====== 🎤 Gemini Voice Assistant Project ======

[[projects:start|📂 Projects]] > **🎤 Gemini Voice**

===== 🌟 Project Overview =====
A real-time, low-latency voice assistant integrated into the Kubuntu 25.10 environment. This project utilizes the **Gemini 2.5 Flash Multimodal Live API** to provide bidirectional audio interaction, system-level automation, and local reasoning capabilities.

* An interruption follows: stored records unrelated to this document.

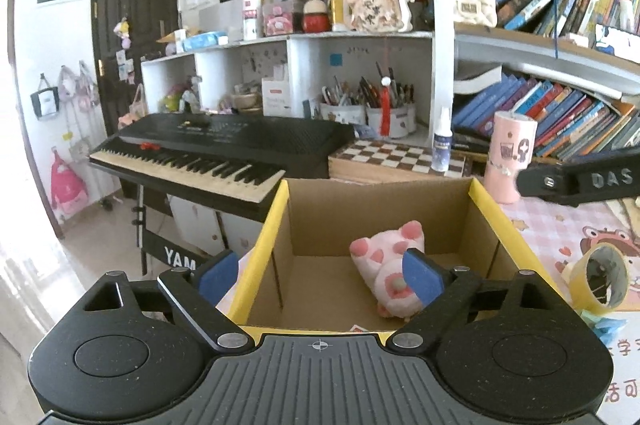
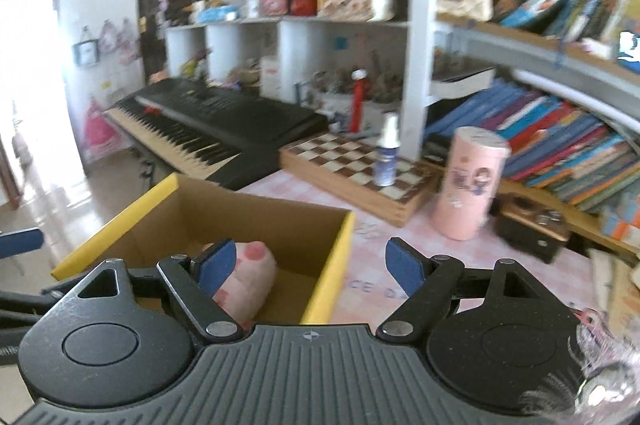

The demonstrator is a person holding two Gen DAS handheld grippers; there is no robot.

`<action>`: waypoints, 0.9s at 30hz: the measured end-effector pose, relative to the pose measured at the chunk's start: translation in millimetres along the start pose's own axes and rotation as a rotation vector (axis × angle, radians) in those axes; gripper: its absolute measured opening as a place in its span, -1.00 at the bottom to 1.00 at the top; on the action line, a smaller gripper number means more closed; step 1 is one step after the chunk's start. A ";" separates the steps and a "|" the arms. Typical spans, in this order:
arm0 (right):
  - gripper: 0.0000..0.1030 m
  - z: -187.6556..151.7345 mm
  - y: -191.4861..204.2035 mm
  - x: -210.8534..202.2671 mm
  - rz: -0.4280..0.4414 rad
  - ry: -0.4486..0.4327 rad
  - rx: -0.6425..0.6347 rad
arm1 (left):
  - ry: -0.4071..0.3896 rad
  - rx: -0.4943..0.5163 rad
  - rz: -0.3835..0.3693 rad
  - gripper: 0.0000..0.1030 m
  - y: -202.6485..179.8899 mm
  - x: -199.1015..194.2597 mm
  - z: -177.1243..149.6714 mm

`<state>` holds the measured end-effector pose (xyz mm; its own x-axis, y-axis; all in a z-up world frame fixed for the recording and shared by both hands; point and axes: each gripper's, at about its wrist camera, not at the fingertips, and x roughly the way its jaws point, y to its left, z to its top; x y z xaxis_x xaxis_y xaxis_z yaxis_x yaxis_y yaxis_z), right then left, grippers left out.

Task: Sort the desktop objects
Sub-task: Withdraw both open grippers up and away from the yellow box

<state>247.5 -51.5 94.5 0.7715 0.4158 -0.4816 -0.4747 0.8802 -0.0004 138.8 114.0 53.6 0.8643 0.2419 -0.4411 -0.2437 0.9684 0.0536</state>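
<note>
A cardboard box (image 1: 276,221) with yellow rims stands open on the desk. A pink plush pig (image 1: 384,261) lies inside it at the right. My left gripper (image 1: 320,275) is open above the box's near edge, its right finger over the plush. My right gripper (image 2: 310,265) is open and empty, straddling the box's right wall (image 2: 332,261); the plush (image 2: 248,277) sits just behind its left finger. A yellow tape roll (image 1: 600,275) lies on the pink mat right of the box. Part of the right gripper (image 1: 580,181) shows in the left wrist view.
A pink cylinder (image 2: 468,185), a small spray bottle (image 2: 386,153) and a chessboard (image 2: 360,173) stand behind the box. A black keyboard (image 1: 224,153) is at the left. Bookshelves (image 1: 560,113) fill the right. A small black box (image 2: 532,225) sits by the books.
</note>
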 end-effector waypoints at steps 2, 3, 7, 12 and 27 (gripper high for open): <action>0.57 -7.3 0.1 -11.2 -0.033 -0.020 0.013 | -0.011 -0.002 -0.003 0.78 2.7 -5.1 -1.8; 0.57 -11.3 0.6 -16.8 -0.048 -0.028 0.019 | -0.014 -0.003 -0.004 0.78 3.8 -7.3 -2.5; 0.57 -31.1 3.7 -35.6 -0.101 -0.047 0.062 | -0.024 -0.015 -0.009 0.78 7.4 -17.0 -7.8; 0.56 -54.1 17.2 -54.6 -0.153 -0.054 0.106 | -0.030 -0.035 -0.014 0.78 14.5 -30.6 -14.6; 0.56 -116.3 62.2 -110.3 -0.256 -0.045 0.140 | -0.009 -0.040 -0.029 0.79 26.6 -73.5 -53.4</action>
<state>83.6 -69.2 45.6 0.8782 0.1836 -0.4417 -0.2017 0.9794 0.0060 45.3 118.7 39.6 0.8752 0.2143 -0.4337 -0.2355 0.9719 0.0050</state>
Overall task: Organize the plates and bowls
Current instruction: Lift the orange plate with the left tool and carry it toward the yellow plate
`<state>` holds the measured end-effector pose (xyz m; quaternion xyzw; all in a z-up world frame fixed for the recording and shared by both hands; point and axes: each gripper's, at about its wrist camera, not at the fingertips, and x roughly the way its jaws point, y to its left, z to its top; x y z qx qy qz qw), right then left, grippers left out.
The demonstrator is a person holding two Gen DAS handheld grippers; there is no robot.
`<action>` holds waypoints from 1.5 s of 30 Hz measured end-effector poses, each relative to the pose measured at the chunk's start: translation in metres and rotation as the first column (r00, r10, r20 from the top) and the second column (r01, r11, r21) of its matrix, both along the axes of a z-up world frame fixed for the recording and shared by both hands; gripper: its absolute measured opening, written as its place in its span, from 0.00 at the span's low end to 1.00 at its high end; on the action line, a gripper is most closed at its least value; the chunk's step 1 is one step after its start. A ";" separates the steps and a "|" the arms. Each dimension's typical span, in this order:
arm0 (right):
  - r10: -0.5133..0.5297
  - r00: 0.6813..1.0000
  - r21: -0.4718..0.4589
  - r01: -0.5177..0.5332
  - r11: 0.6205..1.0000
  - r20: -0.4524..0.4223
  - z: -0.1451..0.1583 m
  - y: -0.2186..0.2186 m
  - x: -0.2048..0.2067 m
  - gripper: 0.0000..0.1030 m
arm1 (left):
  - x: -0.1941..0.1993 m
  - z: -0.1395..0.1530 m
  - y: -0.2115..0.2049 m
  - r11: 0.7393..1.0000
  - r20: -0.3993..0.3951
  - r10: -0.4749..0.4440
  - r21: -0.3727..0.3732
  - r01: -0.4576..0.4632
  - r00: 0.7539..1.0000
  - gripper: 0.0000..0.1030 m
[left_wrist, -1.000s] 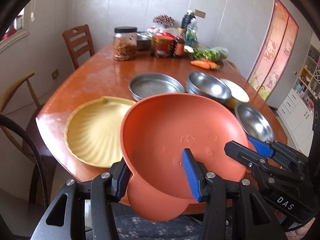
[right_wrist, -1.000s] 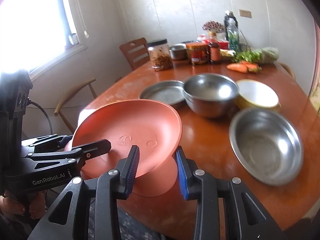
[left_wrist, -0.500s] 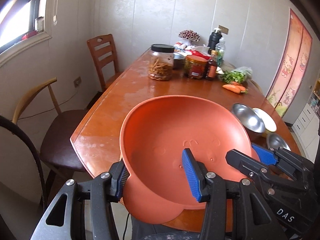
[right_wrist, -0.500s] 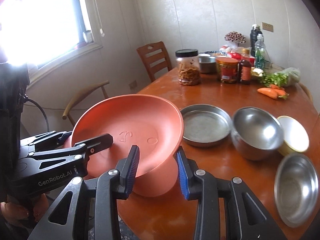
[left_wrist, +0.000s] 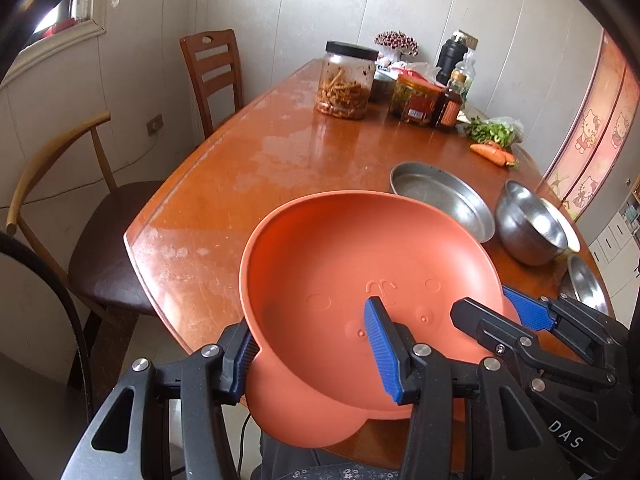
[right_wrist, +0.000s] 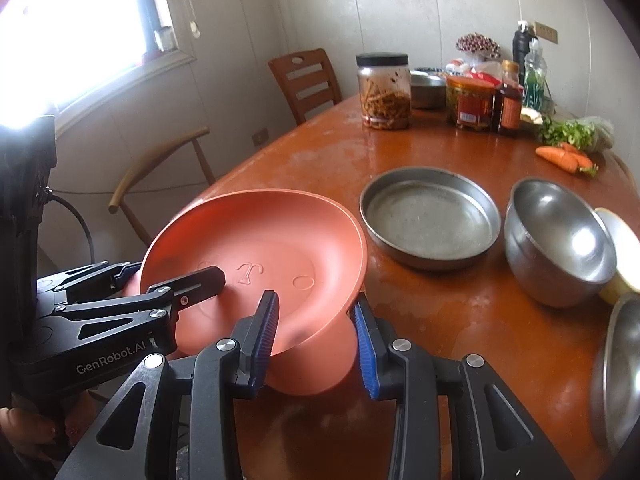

===== ⚙️ Technical Architecture =====
==== AI & Software Stack ====
^ Component ^ Technology ^ Role ^
| AI Model | `gemini-2.5-flash-native-audio-latest` | Multimodal Live API Core |
| Language | Python 3.11+ | Backend Implementation |
| Audio API | `PyAudio` (PortAudio) | Real-time PCM Streaming |
| Local LLM | Ollama (`gemma2:2b`) | Offline & Complex Reasoning |
| Automation | `ydotool` | System Input Injection |

==== Audio Routing (System Default Strategy) ====
The system is designed to be **Hardware Agnostic** by targeting the PulseAudio/PipeWire **System Default** streams. This allows the user to manually route the assistant to any connected device (Bluetooth headsets, USB mics) using standard KDE tools.

===== 🛠️ Configuration & Routing =====
==== Connecting a Device ====
1. **Pair Hardware:** Connect Bluetooth headset or USB microphone.
2. **Open Sound Settings:** Use `pavucontrol` or KDE Sound Settings.
3. **Identify Streams:** Look for the "python3" or "ALSA" capture/playback streams.
4. **Set Routes:** 
   * **Playback:** Route to your preferred speakers/headset.
   * **Recording:** Route to your preferred microphone.

==== Virtual Sinks (Advanced) ====
Optional routing can be established via `bash gemini-voice/setup_audio.sh` to create loopbacks or dedicated assistant sinks.

===== 🚀 Core Features =====
* **Live Audio Streaming:** Low-latency bidirectional PCM audio.
* **CLI Approval Watcher:** Verbally notifies the user when the Gemini CLI requires confirmation.
* **Remote Approval Integration:** Works alongside [[projects:kde_approval|KDE Approval]] for multi-modal confirmation.
* **Input Injection:** Can trigger 'y' + 'Enter' via voice command using `ydotool`.

===== 📂 Project Structure =====
* `live_voice.py`: Main application loop and API handler.
* `setup_audio.sh`: Utility for creating virtual audio sinks.
* `check_audio.py`: Diagnostic tool to list available hardware devices.
* `memory.txt`: Persistent storage for assistant context.
  * [[projects:gemini_voice:audio_evolution|🔊 Audio Evolution Log]] -- History of failed/successful setups.